16 vCPU -- HD dominates

LoadHD p50HD p99HD p999TS p50TS p99TS p999
Idle106 us119 us133 us104 us117 us145 us
50%110 us127 us140 us105 us138 us258 us
100%109 us130 us144 us107 us190 us275 us
150%105 us127 us141 us109 us214 us286 us

At 150% load: HD p99 = 127 us, TS p99 = 214 us. 1.69x better on p99, 2.03x better on p999. HD's latency actually decreases slightly at 150% -- the io_uring busy-spin loop reduces syscall overhead.

2 vCPU -- both marginal

LoadHD p50HD p99TS p50TS p99
Idle109 us143 us101 us128 us
100%120 us166 us113 us157 us
150%117 us147 us122 us171 us

Both at their limits. HD slightly better at 150% (147 vs 171 us p99), TS slightly better at idle.

Known Issue: 4 vCPU Backpressure Stall

HD at 4 vCPU (2 workers) has intermittent multi-millisecond stalls at >=50% load.
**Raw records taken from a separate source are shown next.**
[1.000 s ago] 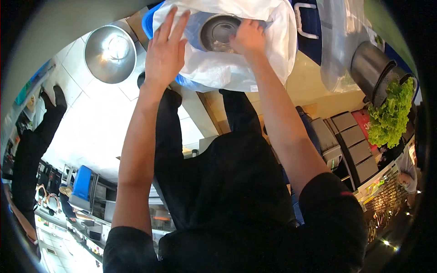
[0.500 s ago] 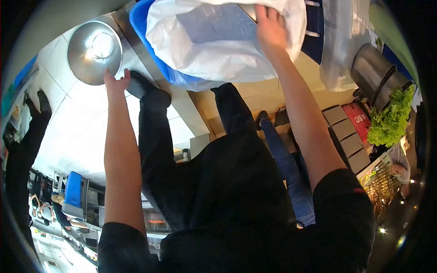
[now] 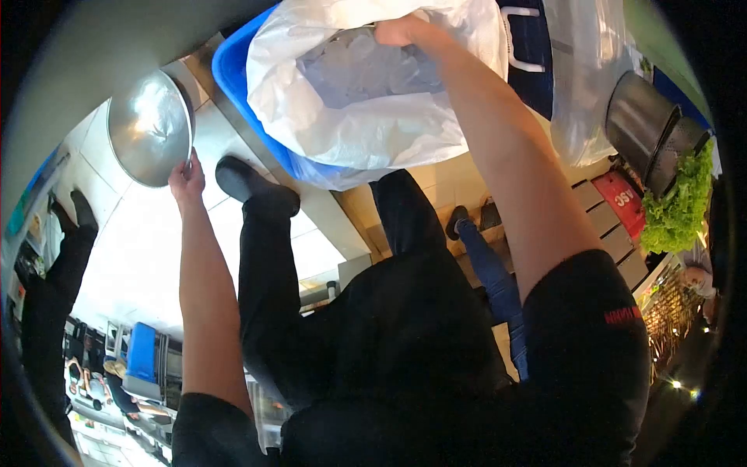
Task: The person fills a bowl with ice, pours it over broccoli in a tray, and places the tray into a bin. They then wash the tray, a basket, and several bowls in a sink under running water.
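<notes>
My left hand grips the rim of a round, shiny metal bowl, which is tilted and has its inside facing me. My right hand is closed at the far inner side of a white plastic bag; what its fingers hold is hidden. The bag lines a blue tub, and its edge folds out over the tub's side. Clear, pale pieces that look like ice lie inside the bag.
White floor tiles lie at the left. Nested metal pots, green lettuce and a red ASC-marked item are at the right. Another person's jeans leg shows beside my legs, and a dark trouser leg far left.
My left hand has gone from open fingers beside the bowl to gripping its rim, and the bowl is tilted more. My right hand has moved left inside the bag; the pale pieces now show.
</notes>
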A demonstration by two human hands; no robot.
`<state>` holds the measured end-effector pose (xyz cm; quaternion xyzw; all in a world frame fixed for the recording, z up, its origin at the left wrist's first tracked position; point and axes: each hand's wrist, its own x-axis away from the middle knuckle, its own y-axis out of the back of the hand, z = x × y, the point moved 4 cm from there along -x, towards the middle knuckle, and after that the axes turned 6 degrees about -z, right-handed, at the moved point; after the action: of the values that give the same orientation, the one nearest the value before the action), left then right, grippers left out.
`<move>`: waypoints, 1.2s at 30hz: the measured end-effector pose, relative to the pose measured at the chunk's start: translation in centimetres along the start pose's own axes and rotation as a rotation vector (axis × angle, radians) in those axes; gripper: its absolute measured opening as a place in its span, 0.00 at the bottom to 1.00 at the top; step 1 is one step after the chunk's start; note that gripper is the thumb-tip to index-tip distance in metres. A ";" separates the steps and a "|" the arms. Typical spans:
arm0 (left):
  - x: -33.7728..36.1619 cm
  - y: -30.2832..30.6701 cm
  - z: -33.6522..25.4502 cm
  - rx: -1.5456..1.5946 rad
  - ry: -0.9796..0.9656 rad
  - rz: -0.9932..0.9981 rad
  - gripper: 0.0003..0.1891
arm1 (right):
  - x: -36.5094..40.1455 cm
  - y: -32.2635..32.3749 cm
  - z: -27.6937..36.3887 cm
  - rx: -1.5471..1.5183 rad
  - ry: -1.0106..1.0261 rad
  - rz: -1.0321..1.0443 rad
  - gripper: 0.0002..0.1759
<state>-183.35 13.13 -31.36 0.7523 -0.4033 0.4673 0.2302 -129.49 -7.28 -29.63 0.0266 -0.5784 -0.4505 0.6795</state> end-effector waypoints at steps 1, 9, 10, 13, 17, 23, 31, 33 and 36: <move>2.5 0.8 -1.1 -0.006 -0.008 -0.008 0.16 | 3.0 1.6 3.0 -0.042 0.038 0.007 0.30; 26.1 4.4 -3.0 -0.287 0.128 0.347 0.10 | 4.6 -7.3 -0.4 -0.768 -0.155 0.024 0.32; 28.6 3.1 -0.9 -0.302 0.124 0.300 0.15 | 4.8 -8.3 -1.1 -0.934 -0.194 0.028 0.31; 34.9 -3.1 5.1 -0.407 -0.027 0.252 0.16 | 5.7 -8.2 -2.8 -1.104 -0.229 0.015 0.29; 33.1 -3.1 7.2 -0.524 -0.285 0.164 0.14 | 11.2 -1.7 -1.9 -1.276 -0.171 -0.015 0.27; 29.4 0.4 4.6 -0.726 -0.577 -0.058 0.12 | 16.3 2.2 -1.3 -1.409 -0.292 -0.122 0.32; 28.0 -0.6 4.7 -0.899 -0.713 0.186 0.17 | 17.5 5.6 8.7 -1.325 -0.180 -0.357 0.29; 29.7 -2.2 4.5 -0.889 -0.595 0.179 0.18 | 15.4 4.2 12.2 -0.918 -0.123 -0.347 0.31; 30.0 -2.6 4.7 -0.876 -0.467 0.186 0.19 | 15.3 4.5 18.2 -0.797 -0.023 -0.518 0.32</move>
<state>-171.61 -0.55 -6.76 0.6304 -0.6674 0.0921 0.3855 -142.80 -5.67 -9.45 -0.0976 -0.3423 -0.7922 0.4957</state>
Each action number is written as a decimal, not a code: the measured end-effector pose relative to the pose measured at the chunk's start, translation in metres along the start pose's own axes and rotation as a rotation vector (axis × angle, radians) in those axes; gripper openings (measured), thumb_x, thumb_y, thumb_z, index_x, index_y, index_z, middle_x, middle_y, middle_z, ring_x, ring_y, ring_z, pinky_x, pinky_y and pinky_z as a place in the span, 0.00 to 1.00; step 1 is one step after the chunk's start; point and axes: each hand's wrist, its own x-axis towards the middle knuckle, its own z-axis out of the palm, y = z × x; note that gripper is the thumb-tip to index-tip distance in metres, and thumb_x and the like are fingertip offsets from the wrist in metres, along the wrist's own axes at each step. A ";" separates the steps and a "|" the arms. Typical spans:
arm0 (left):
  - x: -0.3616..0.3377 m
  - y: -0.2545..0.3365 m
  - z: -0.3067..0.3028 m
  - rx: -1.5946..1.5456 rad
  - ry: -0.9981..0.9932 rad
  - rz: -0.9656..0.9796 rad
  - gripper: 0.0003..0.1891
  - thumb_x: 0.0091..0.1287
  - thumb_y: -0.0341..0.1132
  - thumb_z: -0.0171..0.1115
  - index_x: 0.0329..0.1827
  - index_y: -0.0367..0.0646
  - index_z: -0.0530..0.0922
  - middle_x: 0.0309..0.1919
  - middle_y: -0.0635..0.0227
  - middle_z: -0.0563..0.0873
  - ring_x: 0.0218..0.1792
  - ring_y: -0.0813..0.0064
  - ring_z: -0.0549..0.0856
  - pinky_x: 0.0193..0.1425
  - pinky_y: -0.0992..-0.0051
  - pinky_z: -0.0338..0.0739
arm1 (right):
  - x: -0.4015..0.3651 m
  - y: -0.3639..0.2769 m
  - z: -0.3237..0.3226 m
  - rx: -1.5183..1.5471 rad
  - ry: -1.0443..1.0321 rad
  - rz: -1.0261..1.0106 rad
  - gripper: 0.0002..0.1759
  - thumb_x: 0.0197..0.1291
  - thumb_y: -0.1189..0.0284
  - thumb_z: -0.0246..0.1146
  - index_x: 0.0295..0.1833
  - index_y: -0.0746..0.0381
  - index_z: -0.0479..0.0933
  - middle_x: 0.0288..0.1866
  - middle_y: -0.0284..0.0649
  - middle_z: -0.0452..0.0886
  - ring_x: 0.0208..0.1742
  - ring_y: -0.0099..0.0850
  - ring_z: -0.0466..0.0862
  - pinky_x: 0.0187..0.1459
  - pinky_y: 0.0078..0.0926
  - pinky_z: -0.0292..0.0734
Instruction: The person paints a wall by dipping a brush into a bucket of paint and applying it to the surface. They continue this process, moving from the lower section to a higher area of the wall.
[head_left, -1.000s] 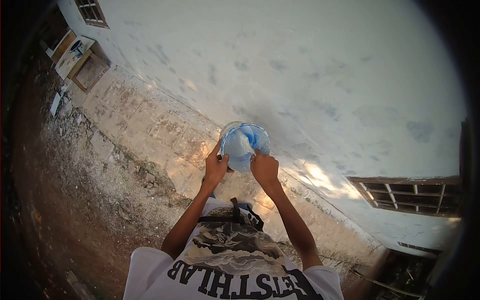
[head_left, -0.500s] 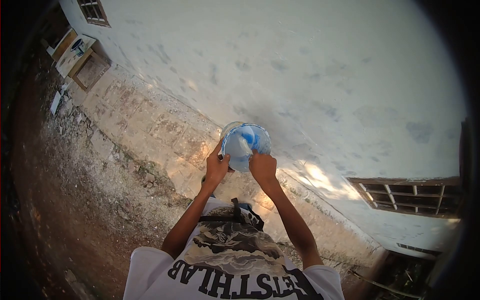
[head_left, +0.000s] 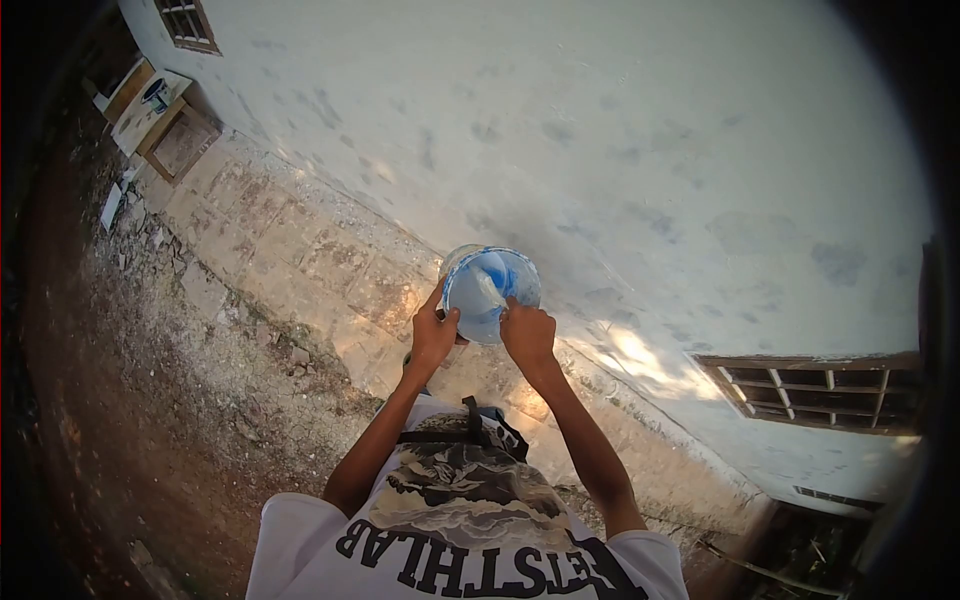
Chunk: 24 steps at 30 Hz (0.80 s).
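A paint bucket [head_left: 463,288] with blue smears on its rim and inner wall is held out in front of my body, its mouth tilted up towards me. My left hand [head_left: 433,337] is closed on the bucket's left side, thumb over the near rim and fingers hidden beneath. In my right hand [head_left: 528,331], a fist at the near right rim, is what looks like a paintbrush [head_left: 488,287], pale with paint, its head inside the bucket. Its handle is covered by my fingers.
A pale wall [head_left: 640,150] with grey-blue patches rises ahead and to the right. Low on it is a barred window [head_left: 810,392]. At the far left a wooden table [head_left: 165,125] carries a dark container [head_left: 155,94]. A paved strip [head_left: 290,235] runs along the wall beside rubble-strewn ground.
My right hand and the paintbrush have shifted very slightly within the bucket. My left hand and the bucket stay almost in place.
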 end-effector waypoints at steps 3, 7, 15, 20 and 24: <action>0.000 0.000 0.000 -0.004 -0.003 -0.004 0.33 0.67 0.20 0.52 0.77 0.42 0.58 0.23 0.59 0.82 0.20 0.72 0.86 0.23 0.72 0.87 | -0.003 -0.002 -0.004 0.014 0.019 0.055 0.16 0.61 0.65 0.62 0.52 0.60 0.80 0.24 0.50 0.83 0.27 0.46 0.86 0.29 0.42 0.80; -0.001 0.001 -0.001 -0.046 0.025 0.014 0.33 0.67 0.20 0.52 0.77 0.42 0.58 0.24 0.59 0.83 0.20 0.72 0.86 0.23 0.72 0.87 | -0.015 -0.006 -0.027 0.206 0.091 0.204 0.15 0.65 0.64 0.59 0.50 0.62 0.80 0.26 0.52 0.84 0.30 0.50 0.86 0.32 0.46 0.80; 0.001 0.004 -0.005 -0.037 0.020 -0.008 0.32 0.69 0.21 0.51 0.77 0.41 0.58 0.26 0.57 0.84 0.23 0.69 0.87 0.26 0.71 0.88 | -0.029 -0.009 -0.016 0.468 0.090 0.283 0.18 0.67 0.64 0.56 0.54 0.66 0.78 0.29 0.57 0.83 0.33 0.56 0.85 0.38 0.50 0.79; -0.001 0.007 0.001 -0.046 0.009 -0.053 0.31 0.69 0.21 0.51 0.77 0.40 0.58 0.27 0.55 0.84 0.23 0.68 0.87 0.26 0.71 0.88 | 0.000 -0.026 -0.016 0.250 -0.005 0.333 0.18 0.64 0.67 0.57 0.52 0.70 0.78 0.29 0.56 0.84 0.34 0.52 0.86 0.37 0.48 0.81; -0.005 0.013 0.001 -0.033 -0.012 -0.071 0.32 0.69 0.20 0.51 0.77 0.40 0.58 0.28 0.53 0.85 0.24 0.68 0.87 0.25 0.71 0.88 | 0.024 -0.034 0.015 0.111 0.096 0.343 0.13 0.60 0.72 0.60 0.46 0.69 0.79 0.31 0.55 0.84 0.35 0.49 0.86 0.35 0.44 0.81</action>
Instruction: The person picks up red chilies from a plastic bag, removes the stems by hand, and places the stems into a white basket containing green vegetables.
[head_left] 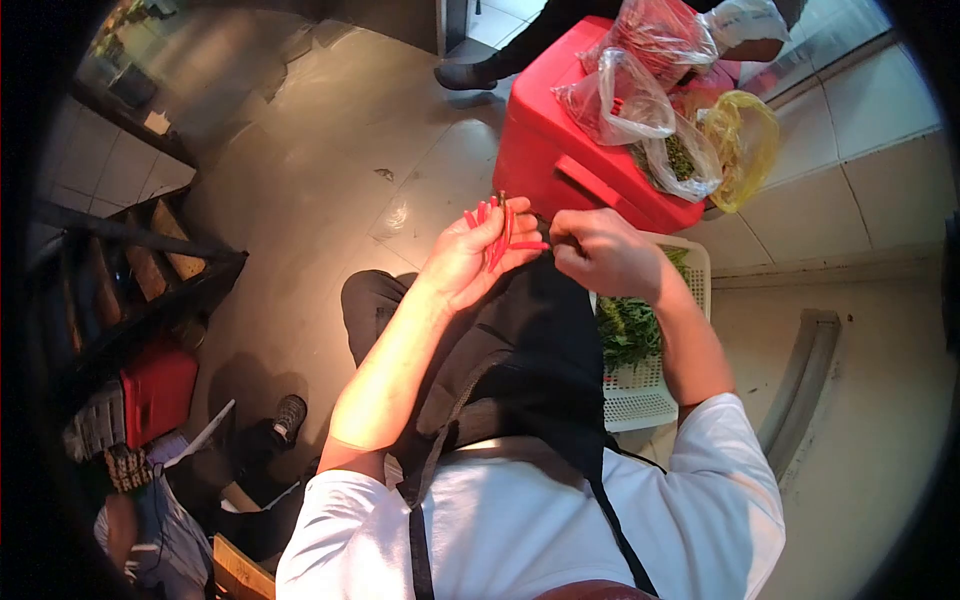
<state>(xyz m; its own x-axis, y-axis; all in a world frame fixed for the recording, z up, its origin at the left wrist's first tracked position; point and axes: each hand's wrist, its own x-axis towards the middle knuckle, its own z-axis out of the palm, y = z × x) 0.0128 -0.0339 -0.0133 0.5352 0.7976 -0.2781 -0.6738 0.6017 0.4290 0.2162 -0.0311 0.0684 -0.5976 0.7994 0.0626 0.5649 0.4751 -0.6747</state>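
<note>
Several slim red chili peppers [507, 237] lie across the palm of my left hand [465, 262], with the thumb closed over them. One chili points sideways toward my right hand [608, 252], which is held just to the right with its fingers curled in a pinch. Whatever the right fingertips hold, if anything, is hidden. Both hands are above the black apron [510, 350] on my lap. Under my right forearm stands a white plastic basket [640, 408] with leafy greens [630, 330] in it.
A large red box [540, 150] stands ahead, bearing a clear bag [625, 95] with red contents, a bag of small green pieces [685, 165] and a yellow bag [745, 140]. A person's foot [465, 77] is behind it. Another person sits at lower left, near a dark rack [150, 260].
</note>
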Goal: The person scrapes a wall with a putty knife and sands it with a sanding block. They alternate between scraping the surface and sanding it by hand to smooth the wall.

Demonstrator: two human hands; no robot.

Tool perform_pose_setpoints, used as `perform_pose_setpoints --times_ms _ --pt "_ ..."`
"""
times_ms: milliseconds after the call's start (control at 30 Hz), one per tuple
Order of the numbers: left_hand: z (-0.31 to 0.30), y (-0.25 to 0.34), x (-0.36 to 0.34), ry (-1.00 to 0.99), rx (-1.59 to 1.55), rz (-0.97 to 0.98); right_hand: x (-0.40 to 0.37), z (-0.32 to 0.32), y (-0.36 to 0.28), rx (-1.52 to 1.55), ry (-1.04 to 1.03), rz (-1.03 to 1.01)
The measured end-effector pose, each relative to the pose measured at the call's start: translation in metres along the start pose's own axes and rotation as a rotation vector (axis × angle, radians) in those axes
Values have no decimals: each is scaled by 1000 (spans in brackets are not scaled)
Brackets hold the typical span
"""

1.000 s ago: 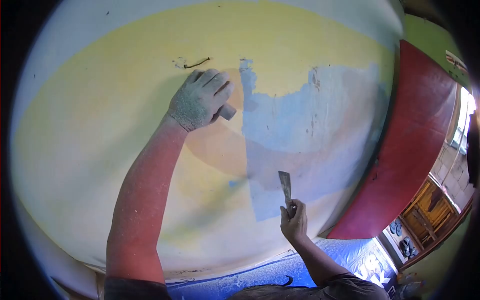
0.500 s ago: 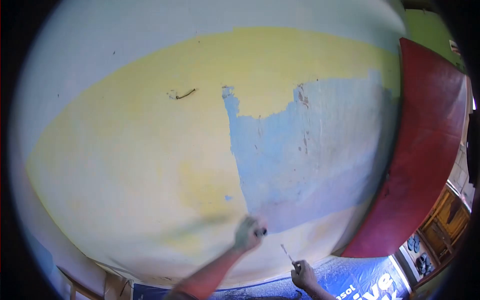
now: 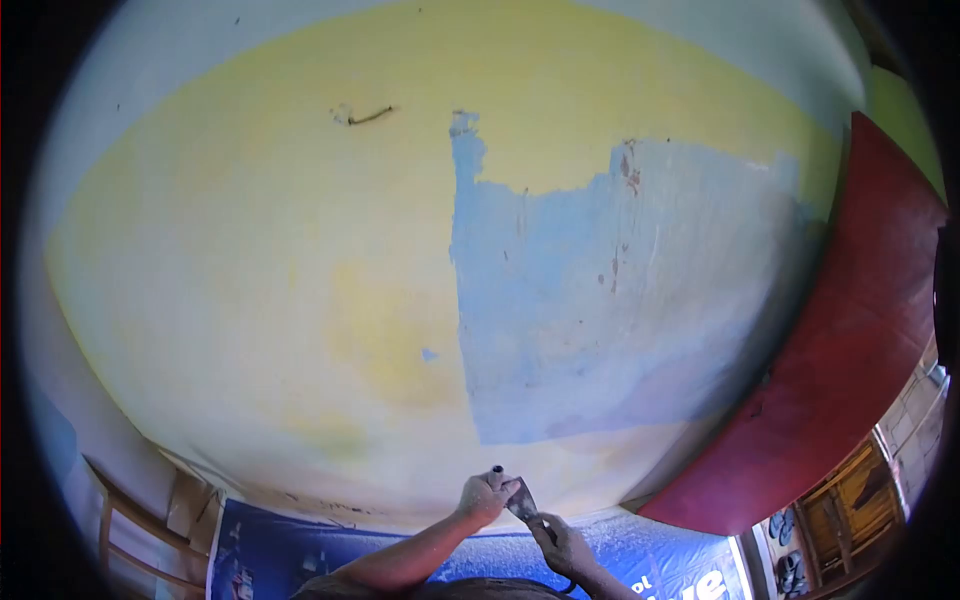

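Note:
My left hand (image 3: 482, 500) is closed around a tool whose dark round end (image 3: 497, 469) sticks out at the top; the rest of it is hidden in the fist. In my right hand (image 3: 564, 548) is a putty knife (image 3: 521, 503), its flat grey blade tilted up and left. The blade tip meets the fingers of my left hand. Both hands are in front of the lower wall, just below the blue patch (image 3: 545, 270) with ragged edges. Yellow and cream paint (image 3: 300, 240) surrounds that patch on the wall.
A dark red panel (image 3: 800, 390) leans at the right. A blue printed banner (image 3: 300, 550) with white dust lies along the wall's foot. At lower left is a wooden frame (image 3: 150, 525); shoes (image 3: 785, 540) and a wooden cabinet (image 3: 855, 510) are at lower right. A bent wire (image 3: 372, 117) juts from the wall.
My left hand has come down off the wall, and the putty knife's blade now meets it. The two hands have drawn together, and the view has tilted downward.

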State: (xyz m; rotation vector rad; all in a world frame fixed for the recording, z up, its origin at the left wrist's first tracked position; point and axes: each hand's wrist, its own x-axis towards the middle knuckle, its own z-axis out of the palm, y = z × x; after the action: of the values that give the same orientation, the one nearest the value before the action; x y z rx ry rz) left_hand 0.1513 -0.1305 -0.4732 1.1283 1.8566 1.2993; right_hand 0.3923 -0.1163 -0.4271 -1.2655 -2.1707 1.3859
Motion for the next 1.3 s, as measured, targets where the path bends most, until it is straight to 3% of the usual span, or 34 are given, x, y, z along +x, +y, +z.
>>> perform_pose_setpoints --times_ms 33,100,267,367,467,600,700,933,1067,1167,1300 --pt "-3 6 -4 26 43 -11 -4 -4 -12 -40 -11 21" --pt "-11 22 -11 74 37 -47 7 9 9 -11 101 -187" --pt "-34 25 -9 52 -500 -52 8 12 -20 -68 132 -160" --pt "-63 44 -12 55 -613 -150 11 27 -40 -53 178 -179" --pt "-91 43 -10 50 -543 -171 31 54 -23 -125 302 -529" --pt "-150 32 6 -153 -217 -208 28 49 -58 -289 204 -525" --pt "-160 29 14 -209 -245 -144 29 53 -66 -315 187 -524" --pt "-158 16 14 -219 -351 -251 22 65 -63 -285 249 -476" --pt "-153 23 -3 -272 -489 -217 15 61 -52 -245 264 -400" --pt "-150 33 -9 -299 -393 -259 11 57 -40 -189 275 -379" --pt "-134 51 -17 -327 -674 -189 10 40 -38 -103 283 -401"
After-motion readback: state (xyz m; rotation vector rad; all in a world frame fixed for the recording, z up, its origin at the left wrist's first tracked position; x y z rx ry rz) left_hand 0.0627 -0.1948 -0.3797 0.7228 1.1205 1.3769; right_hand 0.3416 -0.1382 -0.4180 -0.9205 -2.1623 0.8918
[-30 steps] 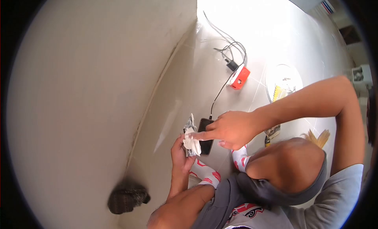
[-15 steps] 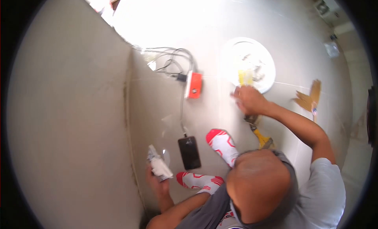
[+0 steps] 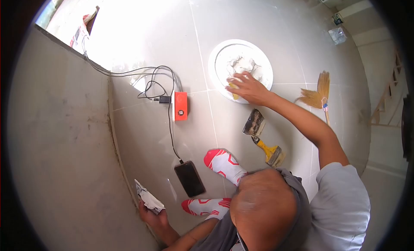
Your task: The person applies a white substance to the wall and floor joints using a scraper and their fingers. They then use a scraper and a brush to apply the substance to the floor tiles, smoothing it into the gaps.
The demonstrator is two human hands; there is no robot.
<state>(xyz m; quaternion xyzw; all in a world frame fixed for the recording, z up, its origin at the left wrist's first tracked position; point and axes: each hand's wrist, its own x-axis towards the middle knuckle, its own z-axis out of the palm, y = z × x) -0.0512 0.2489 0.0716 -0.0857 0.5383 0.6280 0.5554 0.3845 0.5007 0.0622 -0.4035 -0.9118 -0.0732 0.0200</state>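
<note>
A round white tray (image 3: pixel 214 74) holding lumps of white paste (image 3: pixel 241 63) lies on the tiled floor. Over its lower part reaches my right hand (image 3: pixel 250 89), fingers spread above a yellow tool (image 3: pixel 233 90) that is partly covered by the hand. Low at the left, beside the wall, my left hand (image 3: pixel 153 216) is closed round a flat tool loaded with white paste (image 3: pixel 148 199). Between the tray and my knee are a dark flat scraper (image 3: pixel 254 122) and a yellow-handled brush or scraper (image 3: pixel 269 152).
A black phone (image 3: pixel 189 179) is cabled to a red and white power box (image 3: pixel 180 106). A straw broom (image 3: pixel 320 92) lies at the right and a clear plastic bag (image 3: pixel 337 36) farther back. The wall (image 3: pixel 69 139) runs along the left. My socked feet (image 3: pixel 224 164) are in front.
The view has shifted, moving the scene left. My right hand, closed near the yellow tool before, now has its fingers spread over it at the tray. My left hand still holds the pasted tool.
</note>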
Three consecutive runs at 100% load hit p99 of 593 / 2,579 / 3,923 us -- 20-30x worse than the normal ~130 us.

Root Cause

The backpressure mechanism oscillates. When the send queue fills, recv_paused is set. Recv stops, the queue drains, recv_paused clears, a burst floods in, and the queue fills again. The cycle is ~42ms at 2 Gbps per worker -- fast enough to cause visible latency spikes because ping packets arriving during the recv-paused window queue in the kernel TCP buffer for tens of milliseconds.

At 8+ vCPU this doesn't happen: each worker handles ~25% of the traffic, per-worker send pressure is 4x lower, and the kTLS throughput per core has headroom. The send queue rarely reaches the high-water mark.

Fix (Three Parts)

  1. Wider hysteresis for low worker counts. Resume threshold drops to 1/8 of high (from 1/4) when peer count per worker is <=12. Doubles the drain time between oscillation cycles.

  2. Minimum pause duration. Once recv_paused is set, it stays set for at least 8 CQE batch iterations (~2,048 completions) before checking the low threshold. Prevents rapid toggling.

  3. Reduced busy-spin for 2-worker configs. Spin count drops from 256 to 64 iterations, giving the kernel kTLS thread more CPU time to drain send queues.

Expected Impact

MetricBeforeAfter (est)
4v p99 @ 100%825 us (with 3ms stalls)<200 us
4v p99 @ 150%765 us<250 us
4v oscillation freq~42mseliminated
8v/16v performancebaselineunchanged

The fix only activates at low peer counts. High-worker configs are unaffected.